65% of jobless without unemployment benefit
Only just over a third of those unemployed in Sweden have access to unemployment benefit, the newspaper Dagens Nyheter reports. The data, from October last year, show a big change compared to the year the centre right government came into power, in 2006, when most unemployed people received benefits from the unemployment insurance system.
There are several reasons for this dramatic drop, according to Tord Strannefors, head of prognosis at the Swedish Public Employment Service.
In 2007 the fees for the unemployment insurance were raised, causing many people to leave the system all together. But the rules have also become stricter in terms of how long you will have had to work, before you have access to the unemployment benefit. Many of those unemployed today are young people fresh out on the labour market, newly arrived immigrant and those who have earlier been on longer periods of sick leave.
For those who are jobless and not able to get unemployment benefit, often the only option is to turn to the social welfare system.
There is an ongoing political debate on whether to make the unemployment insurance compulsory. It was an election promise from the centre right parties in the 2006 election, but after sharp criticism from the trade unions as well as the employers organisations, the Government ordered a review of the issue, which will not be finished until 2013.

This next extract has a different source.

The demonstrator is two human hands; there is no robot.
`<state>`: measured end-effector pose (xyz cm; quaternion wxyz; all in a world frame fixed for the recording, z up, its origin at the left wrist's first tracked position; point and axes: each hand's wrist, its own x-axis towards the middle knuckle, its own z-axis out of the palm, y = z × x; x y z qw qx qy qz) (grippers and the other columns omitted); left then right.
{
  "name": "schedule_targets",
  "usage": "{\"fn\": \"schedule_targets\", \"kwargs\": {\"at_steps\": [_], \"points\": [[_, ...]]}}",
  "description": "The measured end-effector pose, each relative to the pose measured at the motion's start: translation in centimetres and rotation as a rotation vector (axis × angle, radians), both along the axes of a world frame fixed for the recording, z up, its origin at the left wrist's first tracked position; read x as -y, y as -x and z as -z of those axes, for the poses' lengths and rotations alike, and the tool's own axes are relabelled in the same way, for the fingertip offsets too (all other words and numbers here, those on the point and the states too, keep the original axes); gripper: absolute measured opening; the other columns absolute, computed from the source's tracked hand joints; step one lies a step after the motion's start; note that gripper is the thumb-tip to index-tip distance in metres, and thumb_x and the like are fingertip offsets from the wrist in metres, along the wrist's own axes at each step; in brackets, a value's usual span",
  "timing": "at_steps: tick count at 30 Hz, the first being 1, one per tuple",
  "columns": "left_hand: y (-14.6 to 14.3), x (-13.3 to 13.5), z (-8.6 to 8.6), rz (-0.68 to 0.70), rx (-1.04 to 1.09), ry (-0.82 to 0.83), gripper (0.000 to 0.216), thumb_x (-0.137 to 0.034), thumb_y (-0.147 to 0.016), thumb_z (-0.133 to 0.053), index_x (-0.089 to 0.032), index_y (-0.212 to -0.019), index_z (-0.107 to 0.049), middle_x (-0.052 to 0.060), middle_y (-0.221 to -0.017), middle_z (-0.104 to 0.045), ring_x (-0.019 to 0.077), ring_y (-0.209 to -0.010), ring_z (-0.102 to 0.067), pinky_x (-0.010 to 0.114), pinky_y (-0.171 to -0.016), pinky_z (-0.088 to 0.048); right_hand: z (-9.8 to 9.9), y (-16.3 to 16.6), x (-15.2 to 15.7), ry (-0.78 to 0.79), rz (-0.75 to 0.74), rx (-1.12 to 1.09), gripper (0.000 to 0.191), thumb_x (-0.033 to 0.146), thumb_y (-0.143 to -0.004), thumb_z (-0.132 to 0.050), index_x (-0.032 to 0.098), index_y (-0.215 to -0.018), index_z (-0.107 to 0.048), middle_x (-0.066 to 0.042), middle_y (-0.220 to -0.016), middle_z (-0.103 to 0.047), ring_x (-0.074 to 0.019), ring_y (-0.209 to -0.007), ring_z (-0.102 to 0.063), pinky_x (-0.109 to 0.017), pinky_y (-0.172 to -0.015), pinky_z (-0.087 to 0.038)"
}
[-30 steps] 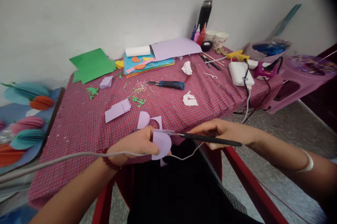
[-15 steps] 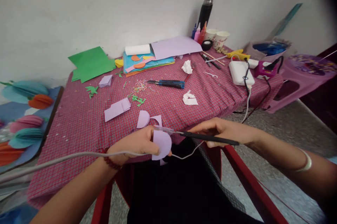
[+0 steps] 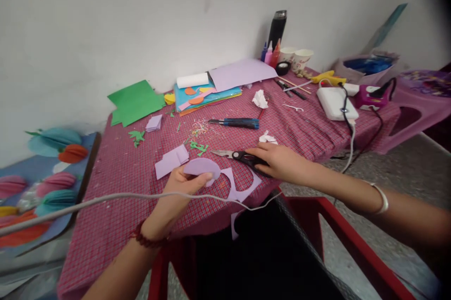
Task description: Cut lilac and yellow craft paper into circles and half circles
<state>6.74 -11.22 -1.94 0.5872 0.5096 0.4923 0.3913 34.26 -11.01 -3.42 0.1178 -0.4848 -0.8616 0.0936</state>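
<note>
My left hand pinches a rounded piece of light purple paper between thumb and fingers, just above the table's front part. Black-handled scissors lie on or close to the cloth, their blades pointing left. Over their handles my right hand is closed, partly hiding them. Curved purple paper offcuts lie between the hands at the table edge, and another purple scrap hangs below the edge. Folded purple paper pieces rest left of the held piece.
Behind the hands lie a blue-black utility knife, green scraps and crumpled tissue. Green sheets sit at the back left. A white box with cables stands right. One grey cable crosses before my left forearm.
The scissors have moved away from the purple paper to the table with my right hand. My left hand has raised the rounded piece leftward; offcuts now lie at the edge.
</note>
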Motion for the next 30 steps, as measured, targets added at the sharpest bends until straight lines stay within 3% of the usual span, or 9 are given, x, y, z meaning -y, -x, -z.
{"fn": "schedule_targets", "kwargs": {"at_steps": [3, 6, 12, 17, 20, 23, 25, 27, 30], "points": [[0.9, -0.6, 0.5, -0.071, 0.071, -0.005, 0.017, -0.026, -0.062, -0.079, -0.017, -0.075, -0.074, 0.002, -0.073, -0.073, 0.0142, -0.068, -0.064, 0.025, -0.069, -0.051, -0.2, 0.8, -0.8, -0.075, -0.006, 0.014, 0.029, 0.020, -0.087, -0.055, 0.017, -0.114, -0.064, -0.011, -0.096, -0.063, -0.0237, -0.089, -0.060, -0.036, -0.080, -0.046], [1.3, -1.2, 0.8, -0.068, 0.095, 0.008, 0.015, -0.025, -0.064, -0.079, -0.017, -0.075, -0.073, 0.002, -0.073, -0.072, 0.0131, -0.068, -0.062, 0.024, -0.069, -0.050, -1.8, 2.4, -1.5, -0.060, -0.039, -0.145, 0.022, 0.024, -0.090, -0.052, 0.018, -0.107, -0.065, -0.010, -0.099, -0.064, -0.0229, -0.095, -0.059, -0.036, -0.084, -0.044], [1.5, -2.3, 0.9, 0.127, 0.075, 0.100, 0.016, -0.024, -0.067, -0.074, -0.014, -0.078, -0.069, -0.001, -0.063, -0.065, 0.0087, -0.055, -0.054, 0.021, -0.057, -0.044, -3.4, 8.4, -3.6, 0.403, -0.139, -0.635, 0.020, 0.030, -0.087, -0.057, 0.015, -0.099, -0.060, -0.002, -0.080, -0.065, -0.0133, -0.070, -0.060, -0.025, -0.063, -0.046], [3.8, -4.2, 0.0, 0.198, 0.010, 0.152, 0.020, -0.023, -0.067, -0.072, -0.014, -0.083, -0.066, 0.000, -0.066, -0.065, 0.0081, -0.054, -0.052, 0.020, -0.051, -0.040, -2.6, 12.6, -6.7, 0.545, -0.174, -0.753, 0.010, 0.018, -0.081, -0.055, 0.016, -0.071, -0.054, 0.003, -0.061, -0.053, -0.0088, -0.055, -0.048, -0.021, -0.052, -0.038], [6.7, -6.3, -0.7, 0.046, -0.011, 0.059, 0.019, -0.027, -0.070, -0.071, -0.015, -0.084, -0.063, 0.001, -0.067, -0.066, 0.0093, -0.055, -0.055, 0.021, -0.052, -0.042, -1.8, 13.7, -9.2, 0.601, -0.119, -0.891, 0.015, 0.017, -0.081, -0.056, 0.017, -0.068, -0.049, 0.005, -0.056, -0.050, -0.0073, -0.050, -0.045, -0.020, -0.049, -0.036], [10.2, -8.3, -0.7, -0.313, -0.001, -0.102, 0.018, -0.027, -0.071, -0.069, -0.017, -0.083, -0.061, 0.001, -0.072, -0.068, 0.0105, -0.061, -0.059, 0.022, -0.059, -0.045, -0.6, 13.6, -11.3, 0.701, 0.035, -1.028, 0.016, 0.018, -0.083, -0.055, 0.017, -0.068, -0.047, 0.006, -0.052, -0.050, -0.0062, -0.045, -0.046, -0.019, -0.045, -0.036], [12.0, -9.0, -0.2, -0.464, -0.102, -0.152, 0.014, -0.026, -0.069, -0.070, -0.017, -0.077, -0.062, 0.000, -0.069, -0.067, 0.0098, -0.062, -0.058, 0.021, -0.060, -0.045, 0.2, 13.0, -12.1, 0.756, 0.111, -1.063, 0.015, 0.017, -0.084, -0.054, 0.017, -0.070, -0.048, 0.006, -0.051, -0.051, -0.0058, -0.044, -0.047, -0.018, -0.043, -0.037], [12.7, -9.1, 0.4, -0.510, -0.186, -0.159, 0.012, -0.025, -0.068, -0.070, -0.017, -0.073, -0.062, -0.001, -0.066, -0.065, 0.0100, -0.060, -0.057, 0.021, -0.059, -0.044, 0.7, 12.5, -12.4, 0.784, 0.136, -1.057, 0.016, 0.016, -0.084, -0.054, 0.017, -0.070, -0.048, 0.006, -0.050, -0.051, -0.0050, -0.042, -0.046, -0.017, -0.042, -0.037], [11.6, -7.9, 0.7, -0.399, -0.319, -0.237, 0.008, -0.026, -0.073, -0.068, -0.019, -0.074, -0.064, 0.000, -0.069, -0.065, 0.0123, -0.063, -0.057, 0.024, -0.060, -0.045, 0.9, 12.2, -12.3, 0.794, 0.121, -1.014, 0.018, 0.016, -0.085, -0.055, 0.017, -0.069, -0.047, 0.006, -0.049, -0.051, -0.0046, -0.040, -0.045, -0.016, -0.040, -0.037]]}}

At the moment, the trade unions administrate the unemployment insurance system. The unions as well as opposition are against making it compulsory, as they claim that removing the competition between different unions now providing the insurance will lead to a more expensive system with worse service. It also risks weakening the trade unions, and what is seen as "the Swedish model" on the labour market, as the insurance system is one reason for people to be members of a trade union.